Plaintiffs are incorrect, however, in arguing that the policies allow recovery merely upon a showing of a minimal causal relationship between the accident and Heckman's death.
The policies' "directly and independently of all other causes" language imposes upon plaintiffs the burden of showing that the accident was the predominant cause of Heckman's death. See Carroll v. Cuna Mutual Insurance Society, 894 P.2d 746, 754-55 (Colo. 1995); Continental Casualty Co. v. Maguire, 28 Colo. App. 173, 178-79, 471 P.2d 636, 638-39 (1970).
Predominant cause has also been described as the active, efficient, dominating, originating, or direct proximate cause. See Carroll v. Cuna Mutual Insurance Society, supra, 894 P.2d at 755. It is "not necessarily the last link in the chain of events, but that . . . from which the effect might be expected to follow, without the concurrence of any unforeseen circumstances." 7 Lee R. Russ Thomas F. Segalla, Couch on Insurance § 101:46, at 101-140 through 101-141 (3d ed. 1997).
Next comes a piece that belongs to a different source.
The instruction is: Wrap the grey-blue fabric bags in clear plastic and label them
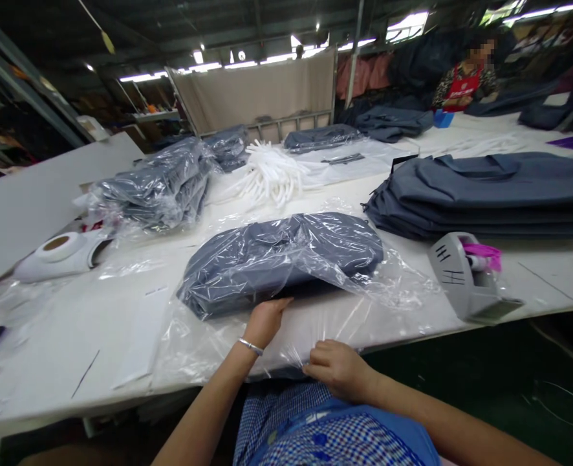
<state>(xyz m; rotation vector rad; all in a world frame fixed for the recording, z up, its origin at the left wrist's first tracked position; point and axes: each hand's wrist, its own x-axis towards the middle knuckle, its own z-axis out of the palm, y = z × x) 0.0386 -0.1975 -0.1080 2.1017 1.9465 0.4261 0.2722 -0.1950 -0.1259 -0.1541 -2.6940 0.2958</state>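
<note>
Left hand [266, 321] reaching forward, at dark bag [238, 262], can't tell grip | right hand [337, 367] low, fisted, pinching clear plastic [293, 343]

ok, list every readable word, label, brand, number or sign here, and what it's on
No text readable for certain.
Grey dispenser: black H-like strokes, can't confirm they're letters.
Co-worker's red apron: white print, too small.
Blue cloth on the wearer: pale print, too blurred.
Plastic-wrapped bundle: none visible.
</note>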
See Bohrer v. Church Mutual Insurance Co., 965 P.2d 1258, 1265 (Colo. 1998) (efficient proximate cause sets in motion other causes, which, in an unbroken sequence, produce the result for which recovery is sought); Ore v. Aetna Life Insurance Co., 435 F.2d 957, 959 (6th Cir. 1970) (efficient and predominating cause operates with reasonable certainty to occasion the loss).
"[W]here a chain of events is set in motion by the peril insured against and is broken by a new and independent cause intervening between the peril insured against and the injury, but for which the injury would not have occurred, the peril insured against is the remote and not the proximate cause of the injury." See Couch on Insurance, supra, § 101:49 at 101-143.
Proximate cause is ordinarily a question of fact for the jury and may be decided as a matter of law only when reasonable minds could draw but one inference from the evidence. See Walcott v. Total Petroleum Inc., 964 P.2d 609, 611 (Colo.App. 1998).
Here, we conclude as a matter of law that Heckman's automobile accident was not the predominant cause of her death. The accident clearly started the chain of events leading to her death. But she did not die of injuries sustained in the accident; those injuries did not leave her incapacitated; the accident did not put her in a state of unconsciousness from which she did not recover; she was not ejected from the vehicle into the cold weather by the accident; and her vehicle was not, as a result of the accident, left in a lethally perilous position.
The only inference that can be drawn from the undisputed evidence in this case is that, for whatever reason, Heckman voluntarily left the shelter of her vehicle and exposed herself to the rigors of the cold outdoors. She made no attempt to walk the mile back to town for help but instead positioned herself away from the road, where she remained exposed to the cold. As a matter of law, her voluntary exposure to unnecessary danger constituted an intervening, superseding cause of death.
Because Heckman's own action, rather than the accident, was the predominant cause of her hypothermia and death, the trial court did not err in granting summary judgment for defendant. See Continental Casualty Co. v. Hawkins, 236 Ark. 302, 304-05, 365 S.W.2d 722, 723-24 (1963) (as a matter of law, death benefits not available under similarly worded policy, where car was stuck in an unimperiled position near high flood waters and insured drowned after removing herself from the safety of the car).
Accordingly, the judgment is affirmed.
JUDGE DAVIDSON and JUDGE RULAND concur.